Over half of homes in New Albany were built before 1986, when lead solder was banned. Older plumbing may leach lead into drinking water, especially with corrosive water chemistry.
Source: U.S. Census Bureau ACS B25034.
How Remediation Costs Compare in New Albany
Property equity in New Albany sits at a moderate ratio to estimated remediation costs — a classification that reframes the household financial perspective from routine maintenance to deliberate budgeting, where most homeowners have a realistic path to addressing documented water and safety issues if they map the financial commitment against available resources before committing to scope.
Remediation costs are moderate relative to home values in New Albany. The estimated $1,200–$2,500 range is manageable for most homeowners but still worth budgeting for. Home values are 27% above the Mississippi average.
New Albany: Lead Risk & Vulnerable Populations
Why children are most at risk: The CDC states there is no safe level of lead exposure for children. Children under 6 absorb lead more readily than adults, and even low levels can cause developmental delays, learning difficulties, and behavioral problems.
Even where utility-side monitoring meets Lead and Copper Rule requirements, the 54% pre-rule share in New Albany keeps interior-plumbing variation as a household-level question that aggregate data cannot resolve.
Sources: EPA Lead and Copper Rule, U.S. Census Bureau ACS, CDC childhood lead poisoning prevention guidelines.

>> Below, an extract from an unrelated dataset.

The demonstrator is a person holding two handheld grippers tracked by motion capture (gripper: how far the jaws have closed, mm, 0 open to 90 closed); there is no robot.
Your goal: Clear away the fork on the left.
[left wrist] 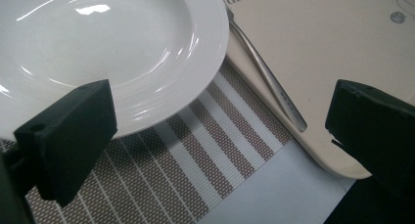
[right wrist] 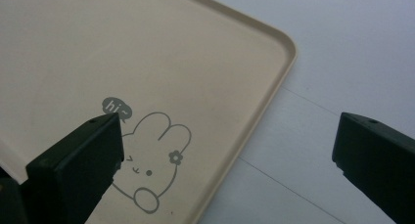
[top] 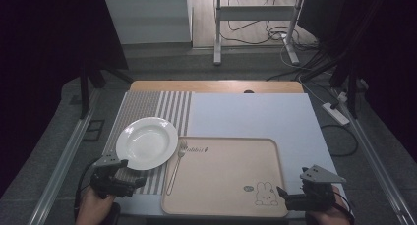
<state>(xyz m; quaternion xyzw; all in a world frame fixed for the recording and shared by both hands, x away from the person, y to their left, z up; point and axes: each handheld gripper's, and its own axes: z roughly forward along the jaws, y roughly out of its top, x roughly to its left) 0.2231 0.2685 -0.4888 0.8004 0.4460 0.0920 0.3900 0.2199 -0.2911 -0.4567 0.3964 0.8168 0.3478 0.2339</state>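
Nothing moved yet. Left gripper (top: 129,172), jaws wide, near plate (top: 146,142) left of tray (top: 223,205); right gripper (top: 282,193), jaws wide, at tray corner. Fork (top: 175,166) on tray edge.

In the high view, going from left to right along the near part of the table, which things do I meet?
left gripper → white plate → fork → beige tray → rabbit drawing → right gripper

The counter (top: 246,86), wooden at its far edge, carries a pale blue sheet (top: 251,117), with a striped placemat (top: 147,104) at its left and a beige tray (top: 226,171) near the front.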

New Albany: Flood History & Water Damage Risk
The National Flood Insurance Program captures decades of claims at the local level, building a record of cumulative community flood exposure. For New Albany, that record documents 18 claims and 100% of ZIP codes inside FEMA-designated flood zones. What makes those numbers relevant to water quality is the set of mechanisms flooding activates: heavy precipitation that floods treatment intake zones can introduce contaminants upstream of normal filtration; well casings in low-lying areas can be infiltrated by floodwaters carrying bacteria, sediment, and chemical residue; and distribution system pressure changes during flooding can create backflow conditions. These effects become more probable as flood frequency and magnitude increase — and the NFIP record indicates both are meaningful factors locally.
New Albany has a moderate flood history with 18 FEMA claims averaging $27,734 per payout. 100% of ZIP codes fall within FEMA flood zones. Flood events can contaminate drinking water and overwhelm treatment systems.
How flooding affects water quality: Flood events can introduce sewage, agricultural runoff, and industrial chemicals into water supplies. Even after floodwaters recede, contamination can persist in wells and aging infrastructure. Flood damage can add significantly to the estimated <strong>$1,800</strong> remediation cost per household.
Residents in flood-prone areas should consider flood insurance even outside FEMA zones — over 25% of flood claims come from low-to-moderate risk areas. After any flood event, test your water before drinking.